The problem: Pictures aside, return every line below exactly as written.

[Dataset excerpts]
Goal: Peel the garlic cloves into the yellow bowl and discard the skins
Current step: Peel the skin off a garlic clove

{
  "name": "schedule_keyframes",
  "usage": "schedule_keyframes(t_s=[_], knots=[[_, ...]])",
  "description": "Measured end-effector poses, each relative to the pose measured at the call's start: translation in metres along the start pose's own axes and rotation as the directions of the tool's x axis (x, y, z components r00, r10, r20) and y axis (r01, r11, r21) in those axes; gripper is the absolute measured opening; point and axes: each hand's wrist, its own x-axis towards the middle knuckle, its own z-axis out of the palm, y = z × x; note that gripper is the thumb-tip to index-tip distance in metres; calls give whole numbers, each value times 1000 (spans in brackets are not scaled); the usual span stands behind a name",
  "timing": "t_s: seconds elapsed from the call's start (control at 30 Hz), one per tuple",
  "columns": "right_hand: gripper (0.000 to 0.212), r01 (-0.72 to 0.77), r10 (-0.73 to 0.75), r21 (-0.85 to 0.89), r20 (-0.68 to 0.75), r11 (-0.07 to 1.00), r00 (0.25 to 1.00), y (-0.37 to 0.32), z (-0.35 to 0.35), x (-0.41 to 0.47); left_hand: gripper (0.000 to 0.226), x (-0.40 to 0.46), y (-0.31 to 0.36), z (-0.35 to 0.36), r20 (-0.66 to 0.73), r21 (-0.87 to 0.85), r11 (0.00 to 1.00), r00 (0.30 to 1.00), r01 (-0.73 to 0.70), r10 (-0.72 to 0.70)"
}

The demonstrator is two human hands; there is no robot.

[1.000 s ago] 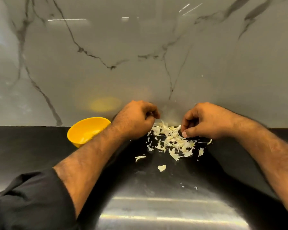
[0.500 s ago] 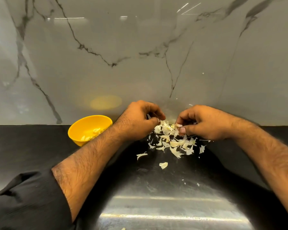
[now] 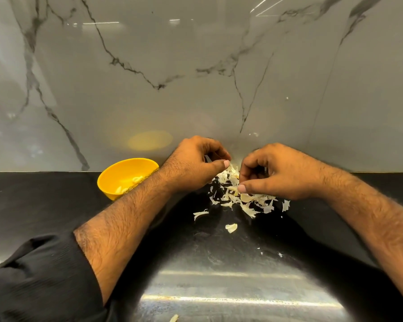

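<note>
I see my left hand (image 3: 196, 163) and right hand (image 3: 275, 173) curled over the garlic skins (image 3: 240, 194) heaped at the bench's (image 3: 44, 205) back edge, fingers pinching into the heap. The yellow bowl (image 3: 116, 177) sits left along that edge, peeled cloves (image 3: 135, 180) inside.

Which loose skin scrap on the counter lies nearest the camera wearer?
The pale scrap at the bottom edge of the view, on the shiny part of the counter. All other scraps lie farther up, by the skin pile.

black counter (image 3: 44, 205), veined marble wall (image 3: 196, 54)
</note>
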Motion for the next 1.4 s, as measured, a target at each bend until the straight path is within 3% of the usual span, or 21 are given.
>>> schedule_keyframes(t_s=[0.13,0.23,0.33,0.43,0.53,0.67,0.87,1.23,1.4], knots=[[12,-54,73,-130,149,990,986,-2,8,4,7,0,-1,-1,0,-8,1000,1000,4,-4],[10,-32,46,-120,123,992,991,-1,9,4,7,0,-1,-1,1,-5,1000,1000,-2,2],[12,-17,17,100,-3,995,1000,3,3,1,7,0,0,-3,-7,-9,1000,1000,-7,7],[18,33,29,375,-159,927,987,9,-2,2,7,1,0,-5,-18,-34,999,1000,6,-6],[23,57,105,516,-280,854,954,14,-2,3,11,0,2,-5,-7,-179,983,999,42,-44],[21,20,189,607,-278,795,942,17,0,4,15,-1,5,-1,21,-312,949,999,48,-43],[23,-29,202,635,-201,772,958,14,2,6,14,0,3,4,-23,-282,959,1000,-13,6],[22,-70,234,586,-210,807,949,4,4,5,12,-3,4,9,-69,-121,989,994,-88,80],[40,-120,294,615,-191,780,937,0,5,4,7,-3,5,12,-89,-42,993,990,-111,107]])
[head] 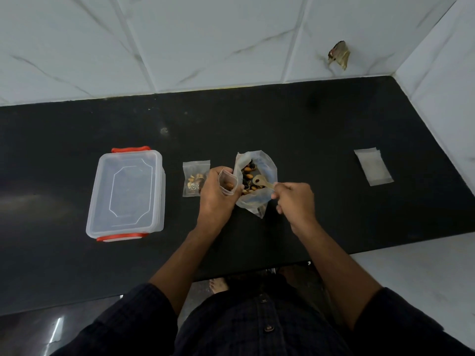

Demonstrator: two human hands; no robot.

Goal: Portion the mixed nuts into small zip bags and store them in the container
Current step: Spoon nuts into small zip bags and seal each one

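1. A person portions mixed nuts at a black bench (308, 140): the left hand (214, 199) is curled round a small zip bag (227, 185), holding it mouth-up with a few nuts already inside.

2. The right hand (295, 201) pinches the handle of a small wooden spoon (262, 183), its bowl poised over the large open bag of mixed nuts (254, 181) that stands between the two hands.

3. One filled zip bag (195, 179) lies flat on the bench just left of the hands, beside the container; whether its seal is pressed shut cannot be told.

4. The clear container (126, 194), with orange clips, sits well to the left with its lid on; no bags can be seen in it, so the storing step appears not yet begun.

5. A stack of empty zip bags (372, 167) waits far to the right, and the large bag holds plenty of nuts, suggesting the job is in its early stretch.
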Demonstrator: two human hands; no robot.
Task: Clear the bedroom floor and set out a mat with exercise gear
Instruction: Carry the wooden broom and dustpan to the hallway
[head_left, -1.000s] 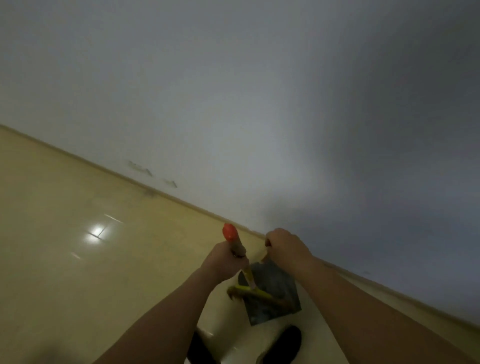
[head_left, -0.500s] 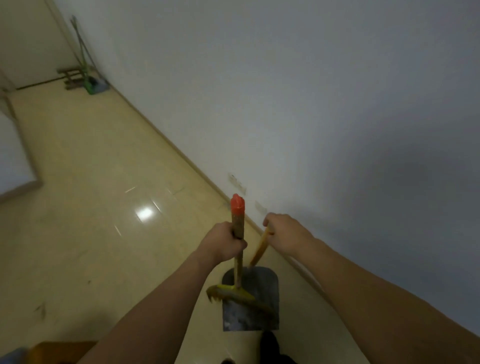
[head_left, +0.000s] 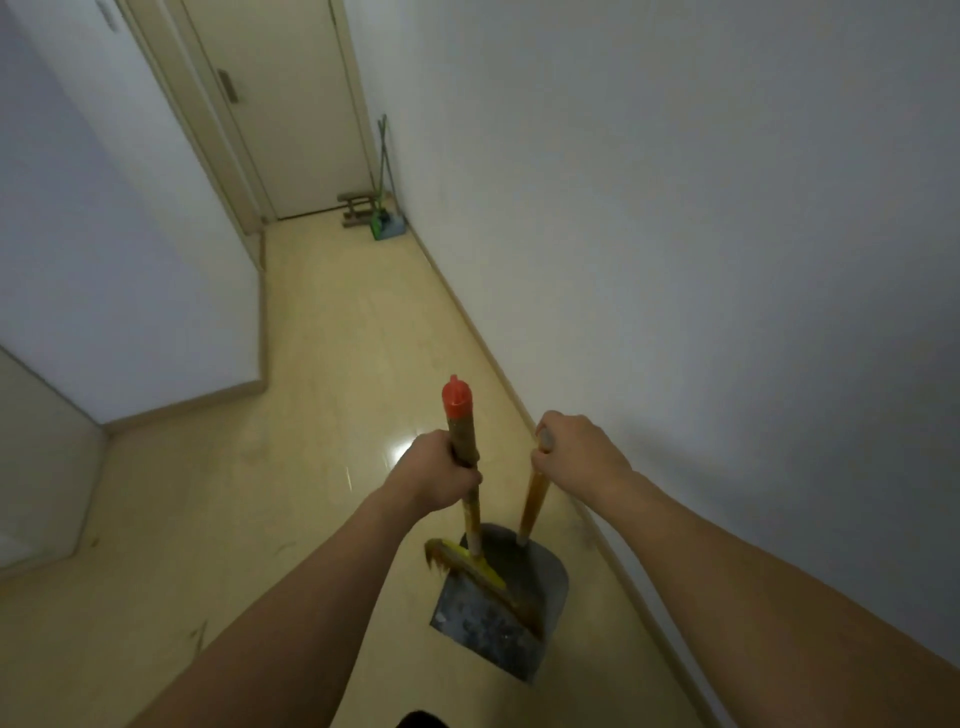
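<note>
We see both arms reaching forward and down along a hallway, with the white wall (head_left: 701, 234) running on the right. The left hand (head_left: 439, 475) is wrapped tight around the broom (head_left: 470, 512) handle, just below its red cap (head_left: 457, 397); the fingers curl fully round the stick. The right hand (head_left: 579, 454) is clenched over the top of the dustpan (head_left: 501, 597) handle, fingers folded down around its end.

The dustpan's dark metal scoop hangs just above the floor (head_left: 311, 364) near the wall's baseboard, its orange handle rising up to the right hand. The broom's yellow head with brown bristles lies across the scoop's left edge and appears to rest in it, though we cannot tell whether it touches.

Far down the hallway from the dustpan stands a closed door (head_left: 291, 104). Beside that door, against the wall, leans a green mop (head_left: 384, 208) with a small wooden stool (head_left: 356, 208) just left of it. A bright glare spot sits on the floor just left of the left hand. A dark shoe tip (head_left: 415, 719) shows at the bottom edge, below the dustpan.
</note>
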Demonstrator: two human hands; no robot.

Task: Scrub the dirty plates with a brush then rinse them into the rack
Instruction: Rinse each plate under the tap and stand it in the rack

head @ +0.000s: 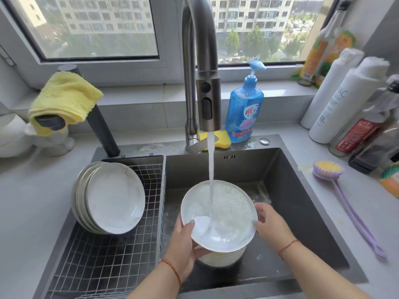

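Note:
A white plate [228,212], foamy on its far half, is held tilted over the sink under the running water [211,169] from the tap [208,100]. My left hand [183,244] grips its near-left rim, thumb on the inside. My right hand [269,223] holds the right rim with curled fingers. Beneath it another white dish [220,258] lies in the sink. Several washed plates [112,199] lean upright in the wire rack [103,255] on the left. The purple long-handled brush [345,199] lies on the counter to the right.
The dark sink basin [291,190] has soapy residue on its floor. A blue soap bottle [244,113] and a yellow sponge [222,140] stand behind the tap. A yellow cloth [64,98] hangs on a dark spout at left. Bottles [345,100] crowd the right counter.

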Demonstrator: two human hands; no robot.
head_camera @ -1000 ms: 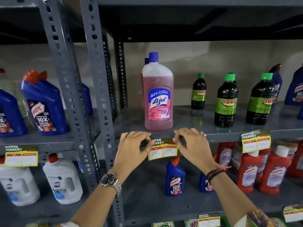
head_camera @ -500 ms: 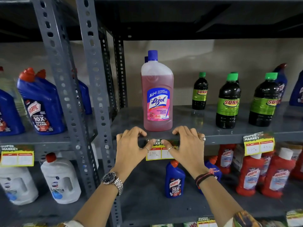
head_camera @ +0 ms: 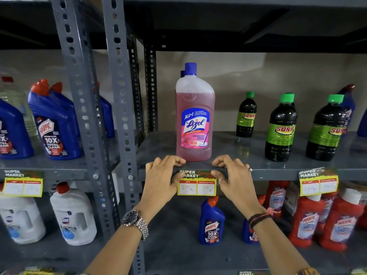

Your response:
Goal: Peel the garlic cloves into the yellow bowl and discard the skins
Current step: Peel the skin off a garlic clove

{
  "name": "schedule_keyframes",
  "usage": "schedule_keyframes(t_s=[_], knots=[[_, ...]])",
  "description": "Measured end-effector poses, each relative to the pose measured at the call's start: translation in metres along the start pose's own axes and rotation as the directions of the tool's x axis (x, y, z components r00, r10, r20) and y axis (r01, r11, r21) in those axes; gripper is the absolute measured opening; point and axes: each hand's wrist, its own x-axis towards the middle knuckle, its own z-axis out of the palm, y = z × x; note that gripper is the thumb-tip to index-tip distance in metres; calls give whole numbers, each value times 1000 (spans in brackets are not scaled); the usual span stands behind a name",
  "timing": "t_s: seconds elapsed from the call's start (control at 30 Hz), one per tuple",
  "columns": "right_hand: gripper (0.000 to 0.212), r01 (-0.72 to 0.77), r10 (-0.73 to 0.75), r21 (-0.85 to 0.89), r20 (-0.68 to 0.75), r11 (-0.07 to 1.00), r00 (0.25 to 1.00), y (-0.37 to 0.32), z (-0.35 to 0.35), x (-0.41 to 0.47); left_hand: gripper (0.000 to 0.226), x (-0.40 to 0.46), y (-0.31 to 0.36), z (-0.35 to 0.36), r20 (-0.66 to 0.73), r21 (-0.87 to 0.85), r11 (0.00 to 1.00), r00 (0.30 to 1.00), r01 (-0.73 to 0.70), r10 (-0.72 to 0.70)"
}

The demonstrator is two human hands; there is no robot.

[1.000 s ago] 
[0.500 s ago] 
[now] 

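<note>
I see my left hand (image 3: 196, 163) and right hand (image 3: 275, 173) curled over the garlic skins (image 3: 240, 194) heaped at the bench's (image 3: 44, 205) back edge, fingers pinching into the heap. The yellow bowl (image 3: 116, 177) sits left along that edge, peeled cloves (image 3: 135, 180) inside.

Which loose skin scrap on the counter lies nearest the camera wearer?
The pale scrap at the bottom edge of the view, on the shiny part of the counter. All other scraps lie farther up, by the skin pile.

black counter (image 3: 44, 205), veined marble wall (image 3: 196, 54)
</note>
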Motion for the next 1.4 s, as measured, a target at each bend until the straight path is within 3% of the usual span, or 21 are given.
>>> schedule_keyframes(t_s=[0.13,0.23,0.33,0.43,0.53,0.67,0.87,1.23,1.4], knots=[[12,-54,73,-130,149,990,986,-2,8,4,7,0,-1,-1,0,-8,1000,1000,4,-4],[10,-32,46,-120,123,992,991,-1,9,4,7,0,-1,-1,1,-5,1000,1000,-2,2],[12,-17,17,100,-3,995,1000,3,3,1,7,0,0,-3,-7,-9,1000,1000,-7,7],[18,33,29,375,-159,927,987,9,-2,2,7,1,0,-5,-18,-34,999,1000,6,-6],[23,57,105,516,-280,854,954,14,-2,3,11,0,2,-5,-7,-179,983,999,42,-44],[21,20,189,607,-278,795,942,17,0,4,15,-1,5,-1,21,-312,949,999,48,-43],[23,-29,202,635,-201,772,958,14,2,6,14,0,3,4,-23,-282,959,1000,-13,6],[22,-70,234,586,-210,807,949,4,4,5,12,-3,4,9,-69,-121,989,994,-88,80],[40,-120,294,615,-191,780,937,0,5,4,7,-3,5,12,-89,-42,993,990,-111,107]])
[head] 

Demonstrator: two human hands; no robot.

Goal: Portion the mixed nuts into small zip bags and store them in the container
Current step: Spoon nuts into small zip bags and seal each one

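1. A person portions mixed nuts at a black bench (308, 140): the left hand (214, 199) is curled round a small zip bag (227, 185), holding it mouth-up with a few nuts already inside.

2. The right hand (295, 201) pinches the handle of a small wooden spoon (262, 183), its bowl poised over the large open bag of mixed nuts (254, 181) that stands between the two hands.

3. One filled zip bag (195, 179) lies flat on the bench just left of the hands, beside the container; whether its seal is pressed shut cannot be told.

4. The clear container (126, 194), with orange clips, sits well to the left with its lid on; no bags can be seen in it, so the storing step appears not yet begun.

5. A stack of empty zip bags (372, 167) waits far to the right, and the large bag holds plenty of nuts, suggesting the job is in its early stretch.
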Demonstrator: two human hands; no robot.
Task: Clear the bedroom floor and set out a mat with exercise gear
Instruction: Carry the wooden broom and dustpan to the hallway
[head_left, -1.000s] 
[head_left, -0.500s] 
[head_left, +0.000s] 
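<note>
We see both arms reaching forward and down along a hallway, with the white wall (head_left: 701, 234) running on the right. The left hand (head_left: 439, 475) is wrapped tight around the broom (head_left: 470, 512) handle, just below its red cap (head_left: 457, 397); the fingers curl fully round the stick. The right hand (head_left: 579, 454) is clenched over the top of the dustpan (head_left: 501, 597) handle, fingers folded down around its end.

The dustpan's dark metal scoop hangs just above the floor (head_left: 311, 364) near the wall's baseboard, its orange handle rising up to the right hand. The broom's yellow head with brown bristles lies across the scoop's left edge and appears to rest in it, though we cannot tell whether it touches.

Far down the hallway from the dustpan stands a closed door (head_left: 291, 104). Beside that door, against the wall, leans a green mop (head_left: 384, 208) with a small wooden stool (head_left: 356, 208) just left of it. A bright glare spot sits on the floor just left of the left hand. A dark shoe tip (head_left: 415, 719) shows at the bottom edge, below the dustpan.
</note>
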Demonstrator: two human hands; no robot.

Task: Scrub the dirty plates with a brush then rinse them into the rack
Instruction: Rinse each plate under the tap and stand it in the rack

head @ +0.000s: 

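Note:
A white plate [228,212], foamy on its far half, is held tilted over the sink under the running water [211,169] from the tap [208,100]. My left hand [183,244] grips its near-left rim, thumb on the inside. My right hand [269,223] holds the right rim with curled fingers. Beneath it another white dish [220,258] lies in the sink. Several washed plates [112,199] lean upright in the wire rack [103,255] on the left. The purple long-handled brush [345,199] lies on the counter to the right.
The dark sink basin [291,190] has soapy residue on its floor. A blue soap bottle [244,113] and a yellow sponge [222,140] stand behind the tap. A yellow cloth [64,98] hangs on a dark spout at left. Bottles [345,100] crowd the right counter.
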
Demonstrator: two human hands; no robot.
head_camera @ -1000 ms: 
head_camera @ -500 ms: 
head_camera @ +0 ms: 

The exercise is done now.